Graph Neural Networks (GNNs) represent a significant advancement in the field of deep learning, designed specifically to handle graph-structured data. Unlike traditional neural networks that assume the data is in Euclidean space (like images, text, or tabular data), GNNs work with data that is in non-Euclidean, graph form, where entities (nodes) are connected by relationships (edges). This makes GNNs particularly well-suited for applications like social network analysis, recommendation systems, drug discovery, and fraud detection, where data is inherently relational. GNNs operate by learning to aggregate information from a node's neighbors, effectively capturing both local structures (like node connectivity) and global structures (overall graph topology) in the data. This ability to model relationships directly in the data opens new avenues for AI applications that rely on complex, interconnected data.

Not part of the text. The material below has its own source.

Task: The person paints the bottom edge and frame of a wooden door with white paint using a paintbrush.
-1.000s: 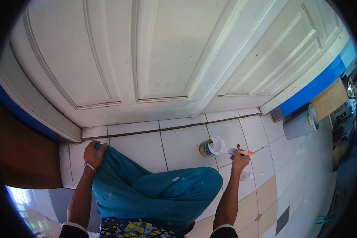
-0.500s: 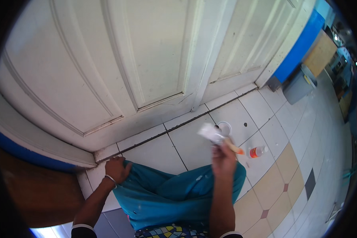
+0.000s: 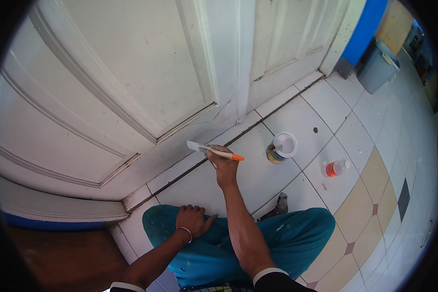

The concept of GNNs was introduced in the early 2000s, with significant advancements and popularization occurring in the late 2010s. Early formulations were challenging to scale and lacked the theoretical frameworks that current versions possess.
Thomas N. Kipf and Max Welling made significant contributions to the development and popularization of GNNs with their work on Graph Convolutional Networks (GCNs), a specific type of GNN, introduced in 2016. Their work simplified the design of GNNs and demonstrated the potential for wide application, helping to catalyze research and development in this area.